Healthcare access patterns

We examined several key aspects of healthcare utilization. For each of these outcomes, we identified the difference in proportion between people with visual impairment and those without. First, we identified differences in the frequency of healthcare visits between people with visual impairment and those without by identifying whether patients had at least three ambulatory visits in the follow-up year. Next, we assessed the frequency of diabetes monitoring. This part of the study specifically looked at whether patients had two A1c lab tests in the follow-up year. Finally, we analyzed kidney disease monitoring, an important aspect of diabetes management [20] by determining whether medical providers had recorded at least one glomerular filtration rate (GFR) measurement.

We assessed uncontrolled diabetes and chronic kidney disease outcomes within each healthcare utilization cohort: those with 3 + visits, those with 1 + A1C visits, and those with 1 + GFR. Additionally, we assessed comorbidities among all patients with a diabetic-related visit in the baseline period and one post-2019 visit to align the cohort with our outcomes analysis.

Statistical analysis

Differences in diabetes management between white and black people with visual impairment

We used the difference in proportion test to measure the difference in prevalence of having 3 + ambulatory visits, 1 + A1C value, and 1 + GFR value between people with visual impairment and those without. Not having at least 1 A1C measurement within a year is an indication of uncontrolled diabetes and, therefore, a good metric of diabetes management [21].

Differences in diabetes outcomes in the follow-up year

This study identified differences in the prevalence of uncontrolled diabetes between people with visual impairment and those without these conditions using risk ratios. Uncontrolled diabetes was defined by a Hemoglobin A1c level greater than 9.0% or a patient having no A1C measurement [21], in the follow-up year. This study used risk ratios to measure the strength of the association between chronic kidney disease (CKD) and visual impairment. CKD was identified by the presence of any ICD-10 code starting with N18 (chronic kidney disease) in the follow-up year.

To control for potential confounding factors for all statistical analyses, we employed propensity score matching. Controls were matched to cases at a 1:1 ratio, based on age, race, and sex. This matching process helps to ensure that the comparison between groups is as unbiased as possible by accounting for these key demographic variables.

Comparing co-morbidities related to chronic pulmonary disease

We used the difference in proportion test to measure differences in the prevalence of comorbidities between people with visual impairment and those without for each population.
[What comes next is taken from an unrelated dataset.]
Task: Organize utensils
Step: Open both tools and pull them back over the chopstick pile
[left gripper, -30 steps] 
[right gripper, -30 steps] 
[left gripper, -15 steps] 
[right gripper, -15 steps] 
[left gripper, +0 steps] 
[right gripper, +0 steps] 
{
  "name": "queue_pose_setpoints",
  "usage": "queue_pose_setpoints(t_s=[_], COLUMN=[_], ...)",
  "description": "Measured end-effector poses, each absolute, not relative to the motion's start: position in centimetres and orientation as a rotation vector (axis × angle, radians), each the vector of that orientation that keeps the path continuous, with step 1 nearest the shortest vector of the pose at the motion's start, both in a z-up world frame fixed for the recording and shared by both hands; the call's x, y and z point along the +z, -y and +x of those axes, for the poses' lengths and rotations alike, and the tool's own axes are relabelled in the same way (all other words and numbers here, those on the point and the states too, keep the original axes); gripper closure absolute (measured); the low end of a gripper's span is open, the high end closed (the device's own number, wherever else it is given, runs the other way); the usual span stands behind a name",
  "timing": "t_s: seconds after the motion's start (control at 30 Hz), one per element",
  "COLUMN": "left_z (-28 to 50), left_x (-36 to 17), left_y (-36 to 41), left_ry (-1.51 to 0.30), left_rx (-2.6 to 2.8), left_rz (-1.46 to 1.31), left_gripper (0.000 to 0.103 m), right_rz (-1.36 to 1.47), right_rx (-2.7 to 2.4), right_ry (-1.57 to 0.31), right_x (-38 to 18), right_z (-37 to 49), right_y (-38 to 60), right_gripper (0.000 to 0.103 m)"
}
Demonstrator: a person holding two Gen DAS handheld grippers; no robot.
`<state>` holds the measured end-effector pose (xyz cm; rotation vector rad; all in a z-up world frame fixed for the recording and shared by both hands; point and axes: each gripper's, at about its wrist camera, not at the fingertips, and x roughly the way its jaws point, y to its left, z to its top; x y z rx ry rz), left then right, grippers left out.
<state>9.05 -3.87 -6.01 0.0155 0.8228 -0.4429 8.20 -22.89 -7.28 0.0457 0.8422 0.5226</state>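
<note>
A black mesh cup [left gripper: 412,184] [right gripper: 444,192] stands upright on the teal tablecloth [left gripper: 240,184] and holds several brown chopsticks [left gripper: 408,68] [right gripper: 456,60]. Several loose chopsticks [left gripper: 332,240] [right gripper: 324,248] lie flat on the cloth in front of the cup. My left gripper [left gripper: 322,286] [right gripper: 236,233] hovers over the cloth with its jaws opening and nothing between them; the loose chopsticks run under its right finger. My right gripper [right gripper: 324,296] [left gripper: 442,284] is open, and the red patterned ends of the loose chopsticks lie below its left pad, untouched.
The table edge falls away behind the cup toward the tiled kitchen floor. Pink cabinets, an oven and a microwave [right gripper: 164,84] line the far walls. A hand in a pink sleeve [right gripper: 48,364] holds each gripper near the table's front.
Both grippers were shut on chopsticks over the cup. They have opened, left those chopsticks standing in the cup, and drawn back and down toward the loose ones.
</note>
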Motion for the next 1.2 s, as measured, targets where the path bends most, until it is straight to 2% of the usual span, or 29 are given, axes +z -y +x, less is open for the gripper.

Directed Acyclic Graph (DAG) inclusion

A key addition to our methods is the inclusion of a DAG to serve several purposes. The DAG expresses assumptions regarding the relationships between variables, identifying covariates and potential confounders and illustrating transitive relationships impacting diabetes care and outcomes in patients with visual disabilities. While DAGs do not empirically determine these relationships, they are a powerful tool for structuring analysis and ensuring that researchers’ assumptions are made explicit and logically consistent by confirming whether these assumed relationships are consistent with observed data.
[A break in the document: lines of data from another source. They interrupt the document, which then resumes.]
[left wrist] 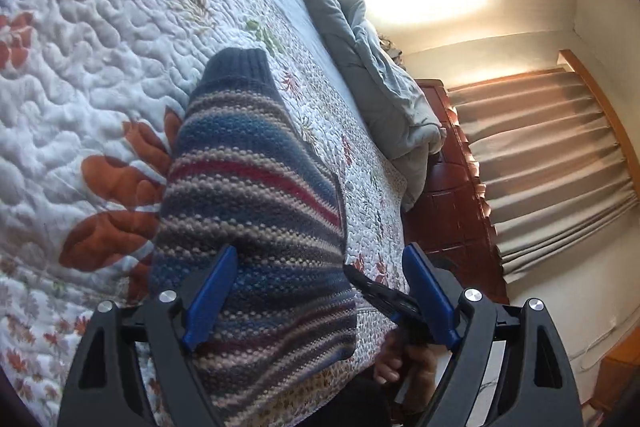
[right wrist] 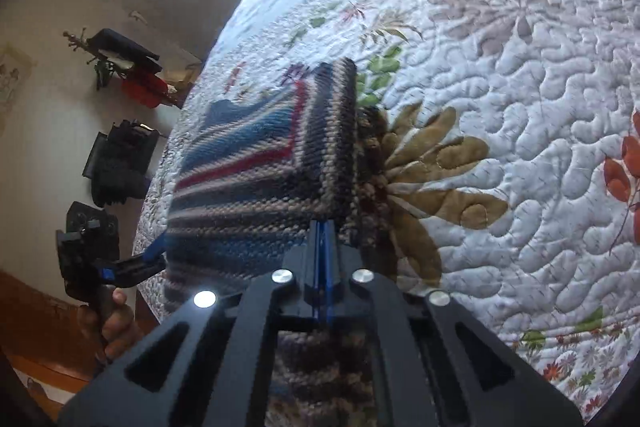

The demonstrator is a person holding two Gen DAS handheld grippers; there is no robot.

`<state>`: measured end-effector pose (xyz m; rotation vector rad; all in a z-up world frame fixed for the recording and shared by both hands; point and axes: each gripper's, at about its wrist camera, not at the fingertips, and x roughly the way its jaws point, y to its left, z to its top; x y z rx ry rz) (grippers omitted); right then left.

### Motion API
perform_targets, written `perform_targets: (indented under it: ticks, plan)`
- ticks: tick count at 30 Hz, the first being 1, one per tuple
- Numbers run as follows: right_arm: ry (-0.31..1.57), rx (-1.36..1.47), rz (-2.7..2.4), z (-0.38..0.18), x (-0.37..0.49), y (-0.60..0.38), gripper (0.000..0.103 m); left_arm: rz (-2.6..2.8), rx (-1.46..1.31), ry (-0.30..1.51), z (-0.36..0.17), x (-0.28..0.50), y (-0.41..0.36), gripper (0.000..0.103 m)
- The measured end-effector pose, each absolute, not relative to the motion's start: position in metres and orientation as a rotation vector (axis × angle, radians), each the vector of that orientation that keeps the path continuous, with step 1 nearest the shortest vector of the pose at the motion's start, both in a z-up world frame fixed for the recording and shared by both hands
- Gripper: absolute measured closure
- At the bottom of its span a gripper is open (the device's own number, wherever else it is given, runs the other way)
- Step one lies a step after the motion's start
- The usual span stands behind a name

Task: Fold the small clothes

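Left tongs: the left gripper (left wrist: pixel 320 259) stands wide, its 2 blue fingers (left wrist: pixel 212 299) well apart; the near part of the striped sweater (left wrist: pixel 248 203) lies between them, but neither pad presses it.
Right tongs: the right gripper (right wrist: pixel 323 227) is drawn narrow, its blue pads together, with knit fabric of the sweater (right wrist: pixel 260 171) bunched right at the tips; it appears to pinch the sweater's edge.
Left tongs from the right view: seen at the sweater's left edge (right wrist: pixel 154 255), held by a hand (right wrist: pixel 116 323).
Right tongs from the left view: a dark part with blue shows low beside the sweater (left wrist: pixel 384 295), with a hand (left wrist: pixel 400 363) under it.
Sweater: knit in blue, grey, cream and red stripes, with a dark blue ribbed cuff (left wrist: pixel 236 63) at the far end; it lies on the quilt, 1 part folded over with a straight raised edge in the right view.
Quilt: white, stitched in waves, with orange flowers (left wrist: pixel 116 215) and a tan flower (right wrist: pixel 436 171) next to the sweater.
Bed: a grey blanket (left wrist: pixel 360 67) is heaped at the far end.
Room: pleated curtains (left wrist: pixel 540 163) and a bright window.
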<state>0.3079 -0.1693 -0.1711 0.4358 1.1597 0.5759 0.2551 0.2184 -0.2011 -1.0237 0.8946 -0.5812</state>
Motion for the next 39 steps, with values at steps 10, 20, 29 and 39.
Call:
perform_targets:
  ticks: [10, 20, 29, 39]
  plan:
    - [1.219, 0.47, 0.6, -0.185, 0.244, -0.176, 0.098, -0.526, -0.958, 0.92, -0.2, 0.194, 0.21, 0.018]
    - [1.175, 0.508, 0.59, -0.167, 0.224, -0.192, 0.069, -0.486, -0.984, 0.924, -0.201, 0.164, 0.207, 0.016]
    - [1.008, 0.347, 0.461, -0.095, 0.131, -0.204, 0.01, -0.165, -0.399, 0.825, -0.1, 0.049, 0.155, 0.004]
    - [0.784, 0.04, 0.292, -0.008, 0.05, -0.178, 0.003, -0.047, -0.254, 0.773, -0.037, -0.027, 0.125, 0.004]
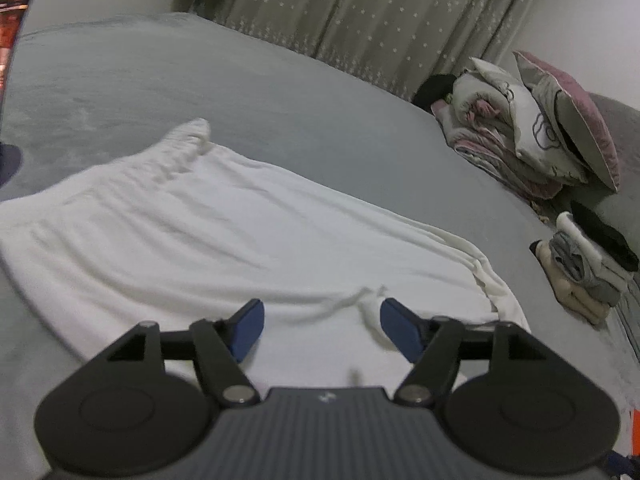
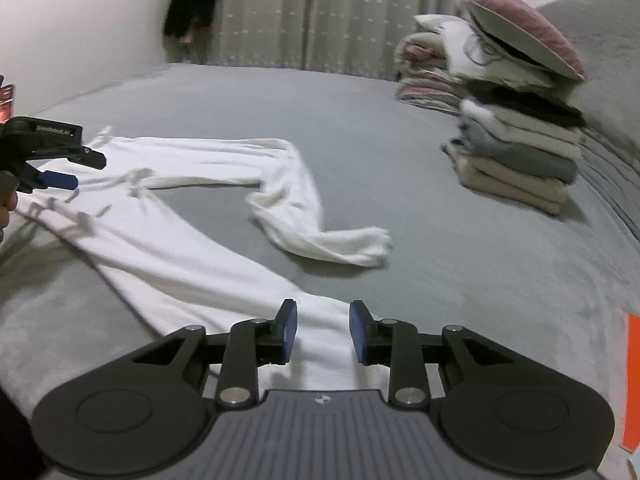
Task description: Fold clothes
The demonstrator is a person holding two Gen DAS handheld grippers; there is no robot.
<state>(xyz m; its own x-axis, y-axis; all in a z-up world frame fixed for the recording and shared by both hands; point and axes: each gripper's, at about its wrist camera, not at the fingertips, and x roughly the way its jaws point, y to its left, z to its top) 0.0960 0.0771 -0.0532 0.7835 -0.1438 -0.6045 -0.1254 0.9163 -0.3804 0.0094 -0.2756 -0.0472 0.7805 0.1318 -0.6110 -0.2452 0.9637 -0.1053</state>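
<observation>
White trousers [image 2: 168, 216] lie spread across a grey bed [image 2: 360, 120], waistband end at the left, one leg running toward the camera, the other bent back on itself mid-bed. At the far left the left gripper [image 1: 322, 330] hangs over the waist end, its blue pads wide apart with a drawstring and loose cloth lying between them, nothing clamped. Lower centre, the right gripper [image 2: 322, 330] stands over the near leg's end, jaws parted a little, pads apart from the cloth. Bare bedcover stretches beyond the garment to the curtain [image 2: 320, 12]. At the right edge a stack of folded clothes [image 2: 516, 160] sits just before piled bedding [image 2: 460, 52].
</observation>
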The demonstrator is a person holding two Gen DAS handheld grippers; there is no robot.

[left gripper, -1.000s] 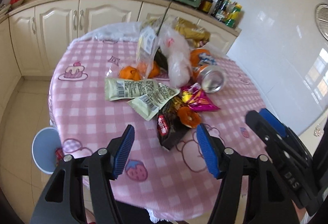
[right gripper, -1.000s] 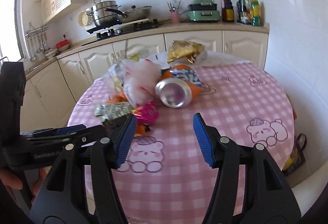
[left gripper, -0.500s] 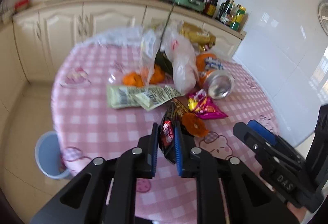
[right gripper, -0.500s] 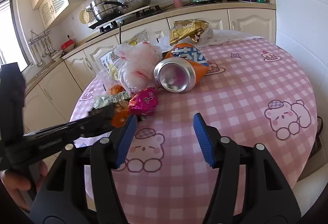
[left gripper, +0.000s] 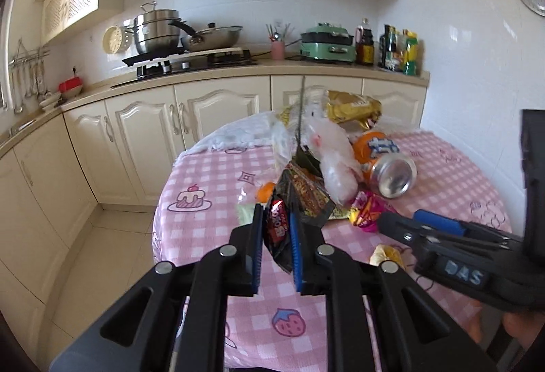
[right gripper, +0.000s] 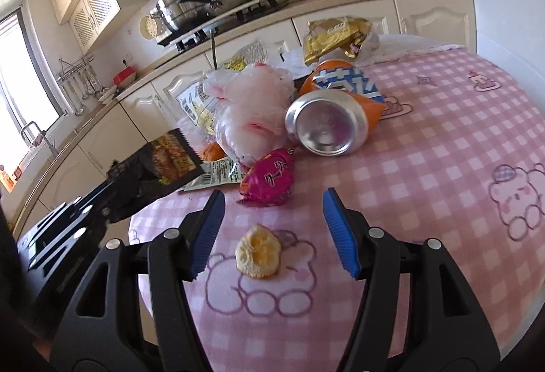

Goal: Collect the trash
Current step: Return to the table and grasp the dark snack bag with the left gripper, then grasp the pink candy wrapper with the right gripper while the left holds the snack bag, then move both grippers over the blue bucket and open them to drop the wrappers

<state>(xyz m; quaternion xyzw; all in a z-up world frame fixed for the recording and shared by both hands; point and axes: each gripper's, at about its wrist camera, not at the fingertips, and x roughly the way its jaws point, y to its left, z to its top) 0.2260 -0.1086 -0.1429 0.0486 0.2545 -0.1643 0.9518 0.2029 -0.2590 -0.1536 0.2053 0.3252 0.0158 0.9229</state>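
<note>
My left gripper (left gripper: 276,242) is shut on a black snack wrapper (left gripper: 299,198) and holds it lifted above the pink checked table (left gripper: 211,174); the wrapper also shows in the right wrist view (right gripper: 160,164). My right gripper (right gripper: 272,232) is open above an orange peel (right gripper: 258,251) lying on the cloth between its fingers. Beyond lie a magenta wrapper (right gripper: 269,179), an orange soda can (right gripper: 333,115) on its side, a white plastic bag (right gripper: 248,113), a green-white wrapper (right gripper: 214,174) and a gold bag (right gripper: 335,36).
The trash pile sits at the table's middle and far side. Cream kitchen cabinets (left gripper: 143,130) and a counter with a stove (left gripper: 190,60) stand behind. The table's near edge is just below both grippers. The right gripper shows in the left wrist view (left gripper: 439,236).
My left gripper closed on the black wrapper and lifted it off the table. The orange peel that lay on it now lies on the cloth. My right gripper moved over the peel.
</note>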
By incorporating the perspectives of disabled researchers, including people with visual impairment, our DAG ensures that the study results’ interpretation comprehensively addresses the nuances of disability research within the context of EHR data.
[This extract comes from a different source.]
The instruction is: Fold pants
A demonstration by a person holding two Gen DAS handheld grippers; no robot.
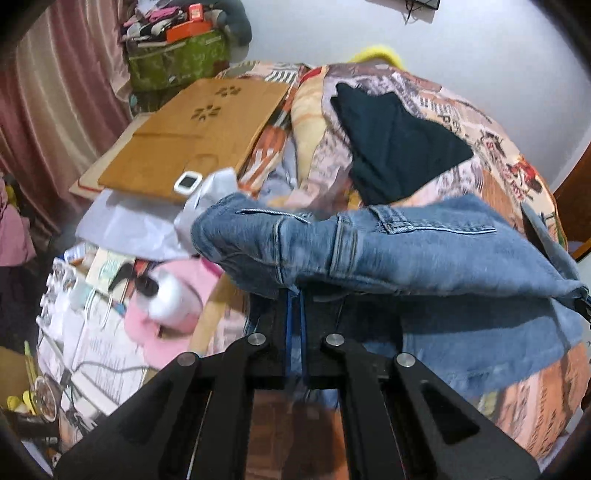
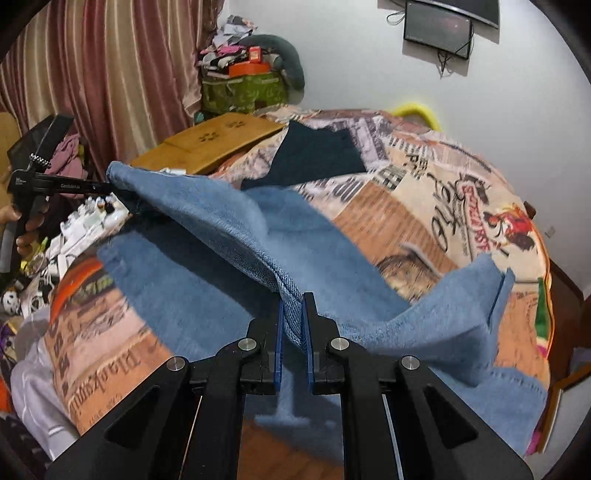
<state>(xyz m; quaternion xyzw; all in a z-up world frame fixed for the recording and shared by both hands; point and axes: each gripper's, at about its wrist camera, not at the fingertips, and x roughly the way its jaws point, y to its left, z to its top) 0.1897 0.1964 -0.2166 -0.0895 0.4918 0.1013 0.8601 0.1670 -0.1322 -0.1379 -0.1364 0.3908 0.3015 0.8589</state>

DAGs also allow for the representation of missing variables, highlighting the ongoing challenge in the analysis of EHR data regarding the omission of data important to capturing disability. The DAG also allows researchers to visualize and identify collider variables and other sources of bias, creating a holistic picture that can yield insights into omissions and next steps for future research. The DAG in our study displays the pathways between having a visual impairment and being measured as having uncontrolled diabetes.